§ **Your task**: Every line of the material below needs to be written out exactly, please.

§ **Listed records**:

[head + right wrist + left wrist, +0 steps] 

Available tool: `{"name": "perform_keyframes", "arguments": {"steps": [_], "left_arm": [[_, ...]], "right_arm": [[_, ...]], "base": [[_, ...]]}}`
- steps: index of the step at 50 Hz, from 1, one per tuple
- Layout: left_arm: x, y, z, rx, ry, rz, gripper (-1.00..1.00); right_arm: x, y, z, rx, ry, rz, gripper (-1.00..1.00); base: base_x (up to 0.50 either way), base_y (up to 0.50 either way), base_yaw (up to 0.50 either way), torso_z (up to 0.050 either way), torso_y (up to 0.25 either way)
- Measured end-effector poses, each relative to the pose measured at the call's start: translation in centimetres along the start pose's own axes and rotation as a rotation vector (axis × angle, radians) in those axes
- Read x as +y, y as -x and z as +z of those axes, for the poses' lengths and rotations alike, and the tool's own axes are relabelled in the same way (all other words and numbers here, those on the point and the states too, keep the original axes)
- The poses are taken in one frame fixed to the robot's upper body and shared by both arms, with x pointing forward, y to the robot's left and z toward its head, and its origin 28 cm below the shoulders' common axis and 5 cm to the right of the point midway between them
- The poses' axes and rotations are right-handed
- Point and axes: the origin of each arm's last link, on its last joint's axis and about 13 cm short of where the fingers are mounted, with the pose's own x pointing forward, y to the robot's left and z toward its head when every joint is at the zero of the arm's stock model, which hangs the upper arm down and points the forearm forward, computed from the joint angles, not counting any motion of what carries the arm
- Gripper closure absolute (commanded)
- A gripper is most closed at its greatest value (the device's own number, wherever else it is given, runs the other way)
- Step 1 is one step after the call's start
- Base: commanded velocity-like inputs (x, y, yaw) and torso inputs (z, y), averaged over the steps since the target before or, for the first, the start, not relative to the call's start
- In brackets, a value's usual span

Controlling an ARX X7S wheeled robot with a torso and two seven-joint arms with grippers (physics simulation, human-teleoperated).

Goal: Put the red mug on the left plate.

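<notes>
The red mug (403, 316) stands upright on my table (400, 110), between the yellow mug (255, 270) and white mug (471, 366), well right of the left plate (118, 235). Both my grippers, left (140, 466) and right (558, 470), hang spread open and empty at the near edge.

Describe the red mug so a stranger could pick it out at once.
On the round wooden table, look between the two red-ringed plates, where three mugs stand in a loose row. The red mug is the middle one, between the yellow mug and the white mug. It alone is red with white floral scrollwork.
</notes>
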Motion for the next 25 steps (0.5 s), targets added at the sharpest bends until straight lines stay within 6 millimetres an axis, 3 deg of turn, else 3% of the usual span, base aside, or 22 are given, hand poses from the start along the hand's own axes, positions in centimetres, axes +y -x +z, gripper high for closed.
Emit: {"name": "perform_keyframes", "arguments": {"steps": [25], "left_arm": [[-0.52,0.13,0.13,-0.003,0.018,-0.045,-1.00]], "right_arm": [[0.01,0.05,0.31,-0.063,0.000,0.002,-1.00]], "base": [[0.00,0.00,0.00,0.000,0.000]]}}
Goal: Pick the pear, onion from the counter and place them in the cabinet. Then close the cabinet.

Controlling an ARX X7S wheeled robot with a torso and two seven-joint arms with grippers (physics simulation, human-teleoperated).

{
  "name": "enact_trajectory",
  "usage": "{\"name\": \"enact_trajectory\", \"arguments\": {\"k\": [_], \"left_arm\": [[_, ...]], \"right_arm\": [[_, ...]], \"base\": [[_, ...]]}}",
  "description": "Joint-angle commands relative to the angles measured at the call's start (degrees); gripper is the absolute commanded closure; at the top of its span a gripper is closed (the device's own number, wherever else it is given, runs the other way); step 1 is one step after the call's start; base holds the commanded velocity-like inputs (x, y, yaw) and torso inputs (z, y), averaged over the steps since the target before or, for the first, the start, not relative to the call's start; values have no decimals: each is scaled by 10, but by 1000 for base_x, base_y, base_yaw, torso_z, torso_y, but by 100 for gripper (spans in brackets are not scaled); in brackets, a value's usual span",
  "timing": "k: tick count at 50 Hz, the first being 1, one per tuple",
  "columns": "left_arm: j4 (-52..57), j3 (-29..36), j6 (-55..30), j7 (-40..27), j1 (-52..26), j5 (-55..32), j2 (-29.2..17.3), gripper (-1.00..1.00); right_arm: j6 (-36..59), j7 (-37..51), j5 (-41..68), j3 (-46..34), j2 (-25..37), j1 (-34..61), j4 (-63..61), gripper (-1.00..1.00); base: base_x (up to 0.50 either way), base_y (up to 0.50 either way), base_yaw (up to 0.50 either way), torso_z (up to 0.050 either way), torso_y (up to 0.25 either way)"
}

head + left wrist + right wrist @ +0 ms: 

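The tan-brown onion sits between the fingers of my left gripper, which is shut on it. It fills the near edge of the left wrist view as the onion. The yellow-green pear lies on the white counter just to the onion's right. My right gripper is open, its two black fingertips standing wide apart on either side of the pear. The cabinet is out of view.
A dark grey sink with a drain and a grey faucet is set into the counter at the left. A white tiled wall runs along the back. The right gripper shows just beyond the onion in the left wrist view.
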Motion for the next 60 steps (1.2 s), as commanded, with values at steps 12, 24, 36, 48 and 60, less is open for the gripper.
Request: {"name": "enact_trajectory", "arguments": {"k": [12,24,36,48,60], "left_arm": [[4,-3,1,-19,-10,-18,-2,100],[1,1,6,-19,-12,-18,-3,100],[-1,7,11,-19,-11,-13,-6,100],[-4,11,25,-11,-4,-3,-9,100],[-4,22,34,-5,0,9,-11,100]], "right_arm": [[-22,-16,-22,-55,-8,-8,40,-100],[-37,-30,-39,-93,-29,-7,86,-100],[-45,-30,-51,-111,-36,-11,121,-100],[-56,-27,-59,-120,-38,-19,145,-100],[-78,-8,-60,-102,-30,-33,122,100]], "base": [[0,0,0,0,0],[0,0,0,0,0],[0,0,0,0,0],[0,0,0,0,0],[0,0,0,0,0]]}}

§ **Your solution**:
[head + right wrist + left wrist, +0 steps] 

Available tool: `{"name": "perform_keyframes", "arguments": {"steps": [_], "left_arm": [[_, ...]], "right_arm": [[_, ...]], "base": [[_, ...]]}}`
- steps: index of the step at 50 Hz, from 1, one per tuple
- Layout: left_arm: x, y, z, rx, ry, rz, gripper (-1.00..1.00); right_arm: x, y, z, rx, ry, rz, gripper (-1.00..1.00); base: base_x (up to 0.50 either way), base_y (up to 0.50 either way), base_yaw (up to 0.50 either way), torso_z (up to 0.050 either way), torso_y (up to 0.25 either way)
- Measured end-effector poses, each relative to the pose measured at the call's start: translation in centimetres along the start pose's own axes and rotation as a rotation vector (axis × angle, radians) in those axes
- Read x as +y, y as -x and z as +z of those axes, for the poses' lengths and rotations alike, and the tool's own axes are relabelled in the same way (all other words and numbers here, those on the point and the states too, keep the original axes)
- The poses are taken in one frame fixed to the robot's upper body and shared by both arms, with x pointing forward, y to the robot's left and z toward its head, and its origin 28 cm below the shoulders' common axis and 5 cm to the right of the point midway between them
- The poses' axes and rotations are right-handed
- Point and axes: the origin of each arm's last link, on its last joint's axis and about 13 cm short of where the fingers are mounted, with the pose's own x pointing forward, y to the robot's left and z toward its head when every joint is at the zero of the arm's stock model, which hangs the upper arm down and points the forearm forward, computed from the joint angles, not counting any motion of what carries the arm
- Gripper closure absolute (commanded)
- A gripper is most closed at its greatest value (the device's own number, wherever else it is given, runs the other way)
- Step 1 is one step after the call's start
- Base: commanded velocity-like inputs (x, y, yaw) and torso inputs (z, y), averaged over the steps since the target before or, for the first, the start, not relative to the call's start
- In brackets, a value's usual span

Controlling an ARX X7S wheeled robot with a torso and two seven-joint arms with grippers (physics simulation, human-teleoperated).

Goal: Put the red mug on the left plate.

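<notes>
The red mug (403, 316) stands upright on my table (400, 110), between the yellow mug (255, 270) and white mug (471, 366), well right of the left plate (118, 235). Both my grippers, left (140, 466) and right (558, 470), hang spread open and empty at the near edge.

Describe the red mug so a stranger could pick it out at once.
On the round wooden table, look between the two red-ringed plates, where three mugs stand in a loose row. The red mug is the middle one, between the yellow mug and the white mug. It alone is red with white floral scrollwork.
</notes>
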Motion for the next 25 steps (0.5 s), targets added at the sharpest bends until straight lines stay within 6 millimetres an axis, 3 deg of turn, else 3% of the usual span, base aside, or 22 are given, hand poses from the start along the hand's own axes, positions in centimetres, axes +y -x +z, gripper high for closed.
Emit: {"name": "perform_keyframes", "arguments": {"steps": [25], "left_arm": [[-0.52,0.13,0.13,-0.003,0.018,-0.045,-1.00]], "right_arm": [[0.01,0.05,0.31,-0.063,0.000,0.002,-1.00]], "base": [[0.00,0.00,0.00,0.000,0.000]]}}
Goal: Pick the pear, onion from the counter and place them in the cabinet. Then close the cabinet.

Controlling an ARX X7S wheeled robot with a torso and two seven-joint arms with grippers (physics simulation, human-teleoperated).

{
  "name": "enact_trajectory",
  "usage": "{\"name\": \"enact_trajectory\", \"arguments\": {\"k\": [_], \"left_arm\": [[_, ...]], \"right_arm\": [[_, ...]], \"base\": [[_, ...]]}}",
  "description": "Joint-angle commands relative to the angles measured at the call's start (degrees); gripper is the absolute commanded closure; at the top of its span a gripper is closed (the device's own number, wherever else it is given, runs the other way); step 1 is one step after the call's start; base holds the commanded velocity-like inputs (x, y, yaw) and torso inputs (z, y), averaged over the steps since the target before or, for the first, the start, not relative to the call's start; values have no decimals: each is scaled by 10, but by 1000 for base_x, base_y, base_yaw, torso_z, torso_y, but by 100 for gripper (spans in brackets are not scaled); in brackets, a value's usual span",
  "timing": "k: tick count at 50 Hz, the first being 1, one per tuple",
  "columns": "left_arm: j4 (-52..57), j3 (-29..36), j6 (-55..30), j7 (-40..27), j1 (-52..26), j5 (-55..32), j2 (-29.2..17.3), gripper (-1.00..1.00); right_arm: j6 (-36..59), j7 (-37..51), j5 (-41..68), j3 (-46..34), j2 (-25..37), j1 (-34..61), j4 (-63..61), gripper (-1.00..1.00); base: base_x (up to 0.50 either way), base_y (up to 0.50 either way), base_yaw (up to 0.50 either way), torso_z (up to 0.050 either way), torso_y (up to 0.25 either way)"
}

head + left wrist + right wrist @ +0 ms: 

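The tan-brown onion sits between the fingers of my left gripper, which is shut on it. It fills the near edge of the left wrist view as the onion. The yellow-green pear lies on the white counter just to the onion's right. My right gripper is open, its two black fingertips standing wide apart on either side of the pear. The cabinet is out of view.
A dark grey sink with a drain and a grey faucet is set into the counter at the left. A white tiled wall runs along the back. The right gripper shows just beyond the onion in the left wrist view.
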Motion for the next 60 steps (1.2 s), as commanded, with values at steps 12, 24, 36, 48 and 60, less is open for the gripper.
Request: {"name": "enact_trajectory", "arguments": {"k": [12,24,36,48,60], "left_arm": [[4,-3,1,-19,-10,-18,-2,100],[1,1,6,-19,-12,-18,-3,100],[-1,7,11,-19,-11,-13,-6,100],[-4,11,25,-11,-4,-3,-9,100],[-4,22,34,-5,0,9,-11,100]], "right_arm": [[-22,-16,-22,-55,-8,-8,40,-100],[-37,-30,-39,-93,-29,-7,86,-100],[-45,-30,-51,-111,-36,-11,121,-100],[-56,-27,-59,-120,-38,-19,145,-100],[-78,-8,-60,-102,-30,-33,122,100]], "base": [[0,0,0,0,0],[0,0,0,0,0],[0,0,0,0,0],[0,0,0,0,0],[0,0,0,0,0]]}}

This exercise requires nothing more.